What Europe Needs To Do
1 reply to this topic
Posted 29 October 2011 - 03:55 AM
[ Intended to write a short paragraph and got carried away as I sorted out some ideas ... sorry. But at least I solved all of Europe's problems. The bull market may now continue. (comments/critique/body slams welcomed)]
IMO, part of the problem facing European economic integration is that the European social model is expensive and you had different economic "cultures" that funded it prior to integration.
Europeans do not spend as much on defense as the US, and they also benefit from some productivity advantages stemming from urban concentration / transportation / oil consumption. But they have a social model that generally provides more services, benefits, job security (once one has a job), and whatnot than the US.
Before currency union, each country in the common market had their own mechanisms for funding those benefits. For countries like Italy, money printing was always available (and a cup of espresso cost a couple thousand Lira). In France, currency manipulation was an option but rigging / taxing trade flows was an even better one (a vestige of colonial power and diplomacy). Industrial powerhouse West Germany simply created wealth the old fashioned way.
Prior to currency integration you had diverse economic "cultures" whereby these economies delivered social benefits. But these countries also had demographic advantages that have disappeared. Retirees in the 1970s were funded by a large, young post war work force. Even that large workforce needed to be augmented, so you had a large influx of foreign workers to boot (Germany still has a significant Turkish population). All that activity produced the taxes and fees needed to fund a welfare state (aided by borrowing/monetizing in places like Italy which has an industrial north and a "less than industrious" south).
What the Euro did (and Maastricht in particular) was tie the hands of wannabe member states via "criteria" for membership that were meant to enforce fiscal discipline. That is why Italy was considered borderline on entry and Greece moreso. I was working in Italy when the currencies were getting pegged in the late 90s and the complaints about the austerity measures (which were quite mild) showed how Italians looked at public budgets in a way that Germans simply didn't.
Now consider the reality today - you have an economic slowdown coupled with a retiring population with fewer workers per retiree to fund benefits. So the stresses on the social model are both demographic and temporal. The mechanisms for dealing with it are limited because of the treaty and the dominant culture behind it.
We all know there are two ways to deal with such problems - productivity growth or money printing. Money printing is off the table even though that was a tool that made Drachmas and Liras so darned cheap. Germans won't go back to the era of wheelbarrows of cash to buy a loaf of bread because of what that environment allowed to come to power. At the same time, Germany needs to recognize that every Euro nation can't hit Germany productivity growth - few counties have the geographic advantages Germany has (like the Rhine and Ruhr rivers which don't host an industrial megaplex by accident). Mykonos can't be transformed into a automobile production island - just transporting the steel would be prohibitive. Greece is basically a collection of Islands and a mainland that is a coastal strip and rugged hills. Greeks aren't going to develop into a little Germany regardless of the social conditioning austerity might bring.

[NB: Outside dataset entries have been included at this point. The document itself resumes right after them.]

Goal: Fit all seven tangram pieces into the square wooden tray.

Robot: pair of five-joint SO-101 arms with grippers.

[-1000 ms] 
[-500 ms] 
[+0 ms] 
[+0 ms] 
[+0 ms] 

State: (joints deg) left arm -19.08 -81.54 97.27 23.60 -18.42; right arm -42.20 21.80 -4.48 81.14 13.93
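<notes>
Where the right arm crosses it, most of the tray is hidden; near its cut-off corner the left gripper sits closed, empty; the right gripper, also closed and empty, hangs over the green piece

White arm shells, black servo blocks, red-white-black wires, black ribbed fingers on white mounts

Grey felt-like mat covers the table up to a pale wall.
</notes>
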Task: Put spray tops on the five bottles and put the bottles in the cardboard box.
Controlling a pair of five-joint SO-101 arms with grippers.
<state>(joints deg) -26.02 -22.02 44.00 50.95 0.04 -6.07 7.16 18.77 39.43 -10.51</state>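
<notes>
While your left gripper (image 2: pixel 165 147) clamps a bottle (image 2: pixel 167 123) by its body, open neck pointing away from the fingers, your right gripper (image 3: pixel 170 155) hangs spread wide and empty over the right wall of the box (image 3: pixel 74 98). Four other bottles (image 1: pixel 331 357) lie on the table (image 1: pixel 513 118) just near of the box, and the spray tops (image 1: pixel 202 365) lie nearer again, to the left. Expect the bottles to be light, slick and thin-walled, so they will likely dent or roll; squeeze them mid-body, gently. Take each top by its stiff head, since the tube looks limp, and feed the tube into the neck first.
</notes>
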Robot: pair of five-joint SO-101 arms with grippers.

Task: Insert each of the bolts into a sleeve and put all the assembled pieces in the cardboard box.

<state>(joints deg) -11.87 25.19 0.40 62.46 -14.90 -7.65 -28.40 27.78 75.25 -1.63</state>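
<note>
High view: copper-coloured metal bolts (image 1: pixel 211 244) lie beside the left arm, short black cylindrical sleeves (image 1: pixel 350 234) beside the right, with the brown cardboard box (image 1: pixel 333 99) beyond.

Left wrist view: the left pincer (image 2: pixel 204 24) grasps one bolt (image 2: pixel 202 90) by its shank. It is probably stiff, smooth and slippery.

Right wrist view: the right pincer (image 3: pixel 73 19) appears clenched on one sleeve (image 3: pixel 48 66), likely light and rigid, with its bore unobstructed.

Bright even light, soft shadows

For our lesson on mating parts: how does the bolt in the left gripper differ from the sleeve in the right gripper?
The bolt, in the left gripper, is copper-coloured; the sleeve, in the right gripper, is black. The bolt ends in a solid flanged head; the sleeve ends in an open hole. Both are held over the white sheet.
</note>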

Getting back to the European social model - I bring it up not to scapegoat it but to place it in historical relief to the United States. When the US was younger it funded the government largely through tariffs on trade and via capitations (a tax "per head" levied on every resident which was common at times of war prior to the US Income Tax being introduced via constitutional amendment). Under such receipt constraints, the US government was quite small. States provided most of the government services one might encounter and paid for it more easily via property taxes. Still, government in whole was smaller as a percentage of GDP because there really was no welfare state. Point being that the US effected currency union and developed different regions around different resource and infrastructure advantages without the burden of a post industrial social welfare model. This despite having culturally different regions (example: Louisiana is and was quite distinct from New England both in terms of business/social culture and in terms of how "fungible" the law is considered to be).

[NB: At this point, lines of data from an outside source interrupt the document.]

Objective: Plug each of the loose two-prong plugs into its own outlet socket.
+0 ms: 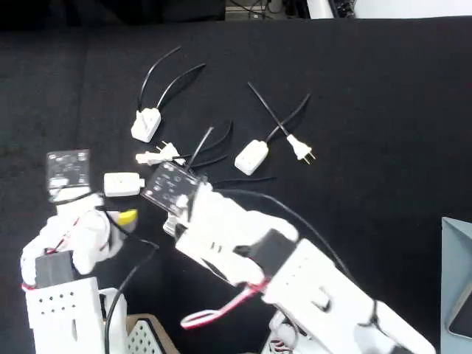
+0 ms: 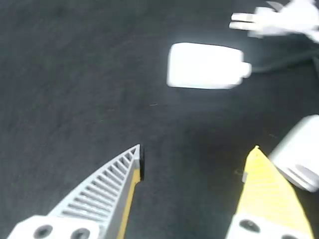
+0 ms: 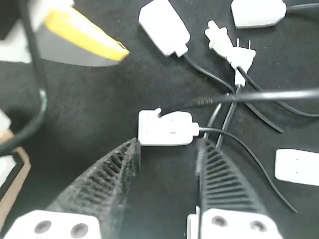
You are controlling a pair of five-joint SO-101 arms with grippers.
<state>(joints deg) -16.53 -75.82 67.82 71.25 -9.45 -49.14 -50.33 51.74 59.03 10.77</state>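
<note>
My right gripper (image 3: pixel 168 145) is open, its dark fingers on either side of a white socket block (image 3: pixel 164 128) with a black cord; they are not closed on it. Farther off lie two loose white plugs (image 3: pixel 229 45) and more sockets (image 3: pixel 163 27) (image 3: pixel 259 11). My left gripper (image 2: pixel 197 153) is open over bare cloth, a little short of a white socket (image 2: pixel 205 65), with a plug (image 2: pixel 271 20) beyond it. From above I see sockets (image 1: pixel 122 184) (image 1: pixel 146 123) (image 1: pixel 251 156), plugs (image 1: pixel 158 156) (image 1: pixel 301 149) and the left gripper's yellow finger (image 1: pixel 127 216).
Black cords (image 1: pixel 169 77) trail from the sockets and plugs across the black tablecloth (image 1: pixel 369 88). The right arm's white body (image 1: pixel 243 243) covers the cloth near the front. A grey object (image 1: pixel 457 280) sits at the right edge. The far and right parts of the cloth are bare.
</note>
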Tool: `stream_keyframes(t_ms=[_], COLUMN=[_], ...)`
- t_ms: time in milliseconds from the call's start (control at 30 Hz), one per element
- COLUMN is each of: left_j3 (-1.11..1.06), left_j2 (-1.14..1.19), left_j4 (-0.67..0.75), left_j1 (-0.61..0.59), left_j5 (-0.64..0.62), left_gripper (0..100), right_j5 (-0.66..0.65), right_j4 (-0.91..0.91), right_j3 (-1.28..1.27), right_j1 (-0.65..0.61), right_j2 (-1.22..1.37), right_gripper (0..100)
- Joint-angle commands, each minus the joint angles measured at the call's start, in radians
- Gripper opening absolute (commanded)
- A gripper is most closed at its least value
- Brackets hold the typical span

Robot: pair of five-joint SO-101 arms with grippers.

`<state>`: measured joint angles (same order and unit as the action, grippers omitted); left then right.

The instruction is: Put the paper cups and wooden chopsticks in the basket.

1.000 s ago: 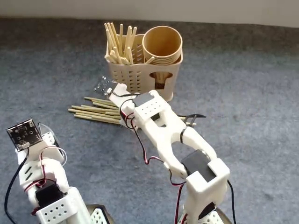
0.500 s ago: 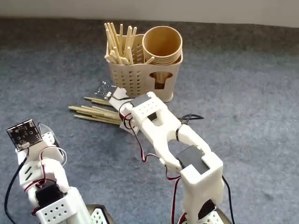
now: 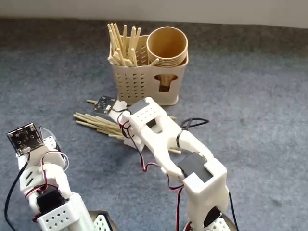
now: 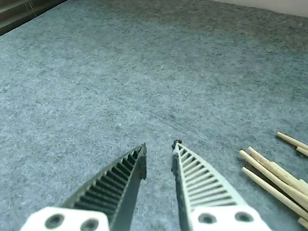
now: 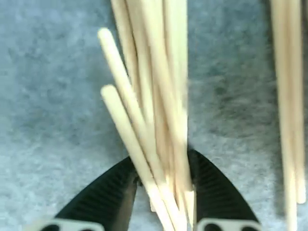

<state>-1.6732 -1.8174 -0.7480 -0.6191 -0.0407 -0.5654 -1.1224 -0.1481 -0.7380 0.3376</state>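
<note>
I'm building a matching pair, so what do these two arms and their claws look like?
The right arm and left arm are white plastic with perforated panels, dark motor blocks at the joints and loose red and black wires. A small circuit board sits at each wrist. The left claw has two pointed, ribbed fingers, one dark, one pale.

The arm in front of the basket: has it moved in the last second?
Yes. In the high view the right arm has swung left and slightly away from the basket, coming down over the loose chopsticks.
</note>
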Motion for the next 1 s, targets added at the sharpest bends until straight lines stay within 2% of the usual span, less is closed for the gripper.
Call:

I actually think Europe could turn this crisis to a long term advantage by being "Hamiltonian" and consolidating their own Federal Reserve system, issuing Eurobonds separately from those of sovereign debts and then focus attention on regional productivity development based on the resource advantages present. Example: Greece should not build cars but it is ideal for refineries, yet only has 3 refineries with a total production of 300,000 bbl/day. Germany has over 13 refineries inland, one of which matches all of Greece's capacity. Do refineries employ a lot of people? No. But they provide a very concentrated property tax base - something Greece can use. Greece is suited for services and tourism - it needs some "tax anchors" to stabilize tax flows from cyclical "winds" one sees in tourism and services. That is one example.

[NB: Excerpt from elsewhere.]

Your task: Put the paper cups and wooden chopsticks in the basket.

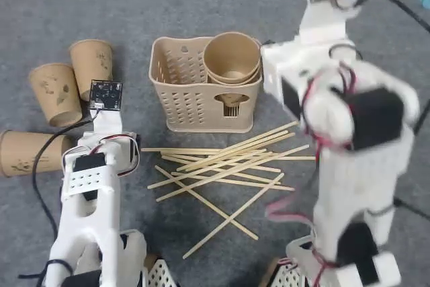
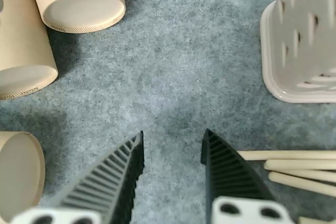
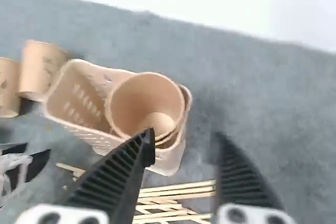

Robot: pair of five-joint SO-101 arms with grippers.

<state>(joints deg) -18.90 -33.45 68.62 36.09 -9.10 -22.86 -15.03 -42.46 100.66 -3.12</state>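
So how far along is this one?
Done: stacked cups sit in the basket. In hand: nothing; the left gripper and right gripper are open, empty. Left: three loose cups on the mat, and the chopsticks scattered before the basket.

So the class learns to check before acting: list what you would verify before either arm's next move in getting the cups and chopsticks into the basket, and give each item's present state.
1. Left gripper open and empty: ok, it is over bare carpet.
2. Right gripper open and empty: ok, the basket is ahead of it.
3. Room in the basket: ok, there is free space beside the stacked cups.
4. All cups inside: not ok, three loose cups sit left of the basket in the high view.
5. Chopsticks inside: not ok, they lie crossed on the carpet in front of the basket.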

Europe needs both hyper productivity and some monetization flexibility to get through as a whole and come out stronger. There are and will continue to be cultural differences that extend to things like how taxes are paid and work ethic. But those are minor obstacles when compared to trying to get a region to develop economically when there are structural disadvantages built into the solution. Greek workers won't every resemble German workers because they do different work. The Greek government hasn't been all that adept at getting those folks working in industries where they can develop productivity advantages but a European development bank might be better at it. All without having to abandon a social model (though it may still get scaled back a bit).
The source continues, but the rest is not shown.